Ужин был целым пиром – запеченная курица с картошкой, Йоркширские пудинги и соусницы с подливой. Но подлива это горячий шоколад, так как бабушка считает, что на Хэллоуин все должно быть сладким. Морковка присыпана сахаром, пудинги это на деле зефир, с горошком смешаны «Смартис»[5], а в картошке есть шипучки. То, что выглядит как хлебный соус, в действительности является растопленным ванильным мороженым. Еда одновременно удивительная и на удивление вкусная.

На скатерти разбросаны тыквы с пугающими вырезанными лицами, шишки, ракушки и сладости. Окутанной в свет свечей, комната выглядит красивой и радостной, как и наша хозяйка. Я чувствую вину за свое отсутствие аппетита, но остальные принимаются за еду, пока не съедают последнюю хрустящую запеченную картошку с шипучкой. Даже Лили – жалующаяся на все и никогда не готовившая никому из родных – кажется довольной. Если моя сестра когда-нибудь и пригласила бы нас на еду, я предполагаю, нам бы подали лапшу быстрого приготовления на ужин и «Поп-Тартc»[6] на десерт.

Под конец странного пирования на столе также много пустых бутылок, и мои разведенные родители однозначно выпили больше нужного. Моя мать всегда пыталась растворить слова отца в вине. На одном конце стола Нэнси выглядит так, будто ей едва удается держать веки открытыми. А тем временем на другом отец с трудом отводит свой взгляд от нее. Когда они были женаты, он так плохо к ней относился, но я думаю, что он любит ее сейчас так же, как и тогда, может, больше. Он собирал сожаления, а она накапливала пренебрежение. Иногда люди не понимают, что влюблены, пока это не пройдет.

Спокойная и тихая аура Сигласса сменилась громким смехом и повторяющимися историями из тех, что рассказываются, когда языки смазаны ностальгией и вином. Мы слышали истории друг друга слишком много раз, но для видимости притворяемся, что это не так. Потом стена часов в коридоре начинает отбивать девять вечера. Все восемьдесят – включая одни напольные и пять с кукушкой – поэтому кроме них ничего не слышно. Как только звон прекращается, Трикси заговаривает.

– Бабуля, почему в твоих книгах есть только тетушка Дейзи? Почему не мама, не тетушка Роуз?
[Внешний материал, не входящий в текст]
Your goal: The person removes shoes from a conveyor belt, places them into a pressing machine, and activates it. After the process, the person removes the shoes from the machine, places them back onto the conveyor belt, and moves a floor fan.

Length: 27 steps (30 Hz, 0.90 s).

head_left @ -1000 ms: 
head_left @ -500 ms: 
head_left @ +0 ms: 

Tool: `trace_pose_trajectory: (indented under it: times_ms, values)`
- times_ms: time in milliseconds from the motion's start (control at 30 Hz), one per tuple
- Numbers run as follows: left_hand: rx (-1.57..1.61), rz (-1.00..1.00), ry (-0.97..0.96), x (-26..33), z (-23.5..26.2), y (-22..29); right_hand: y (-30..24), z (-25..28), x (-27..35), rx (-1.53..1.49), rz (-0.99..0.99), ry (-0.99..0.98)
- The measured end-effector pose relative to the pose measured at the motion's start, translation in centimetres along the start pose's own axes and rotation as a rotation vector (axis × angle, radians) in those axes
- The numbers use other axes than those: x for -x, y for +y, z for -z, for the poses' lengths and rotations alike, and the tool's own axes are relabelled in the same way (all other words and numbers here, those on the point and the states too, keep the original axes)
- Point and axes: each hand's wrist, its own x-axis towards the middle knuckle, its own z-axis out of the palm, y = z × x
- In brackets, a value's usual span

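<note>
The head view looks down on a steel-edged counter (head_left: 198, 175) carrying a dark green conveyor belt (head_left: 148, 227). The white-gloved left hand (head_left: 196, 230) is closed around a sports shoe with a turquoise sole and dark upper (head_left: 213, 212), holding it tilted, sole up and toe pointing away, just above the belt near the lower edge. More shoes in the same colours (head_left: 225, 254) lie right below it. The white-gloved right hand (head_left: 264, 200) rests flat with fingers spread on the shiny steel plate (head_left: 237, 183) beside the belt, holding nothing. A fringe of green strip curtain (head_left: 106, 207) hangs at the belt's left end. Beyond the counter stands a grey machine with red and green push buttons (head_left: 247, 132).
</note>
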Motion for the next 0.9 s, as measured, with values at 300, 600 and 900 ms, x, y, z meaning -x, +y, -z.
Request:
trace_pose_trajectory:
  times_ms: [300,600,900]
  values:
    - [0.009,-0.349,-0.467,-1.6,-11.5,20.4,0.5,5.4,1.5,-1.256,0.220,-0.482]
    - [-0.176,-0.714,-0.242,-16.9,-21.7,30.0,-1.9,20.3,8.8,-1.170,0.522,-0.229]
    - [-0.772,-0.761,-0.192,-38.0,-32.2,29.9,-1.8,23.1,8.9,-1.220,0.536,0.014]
Дети всегда задают больше неловких вопросов, но Трикси достаточно взрослая, чтобы сдержаться, и мне кажется, что все за столом поворачивается ко мне. Мы с сестрами не разговаривали много лет из-за произошедшего. Роуз отказывалась видеться со мной или вообще разговаривать очень долгое время, но теперь неподходящий момент раскапывать прошлое. Сейчас мы должны праздновать. Непрошенные мысли застревают у меня в голове и я не могу подвинуть их. К счастью, бабушка отвечает, поэтому мне не приходится:

– Ну, история не совсем о тетушке Дейзи, я просто одолжила ее имя. А что? Ты бы хотела, чтобы я как-нибудь использовала и твое имя в книге?

– Нет, спасибо, бабуля. Я слишком взрослая, чтобы быть в детской книге. Я бы хотела оказаться в истории с загадочным убийством. Жаль, что ты их не пишешь.

Бабушка много лет была художницей, иллюстрировала чужие книги за очень скромные суммы денег. В год, когда мою патологию сердца диагностировали, известный автор грубо высказался о ее рисунках. Ее глубоко ранили последовавшие за этим волнения и обиды, поэтому она отказалась работать с этим автором в будущем. Высокие моральные принципы могут дорого стоить, а частные больницы и дополнительные консультации даются недешево. Поэтому бабушка впервые написала свою книгу, наполненную поэмами, написанными, когда она сидела в залах ожидания и беспокоилась обо мне. Она проиллюстрировала книгу сама, написала свои слова, нашла себе агента и издателя, все это чтобы доказать свою правоту. Но после успеха «Маленького секрета Дейзи Даркер» пути назад не было.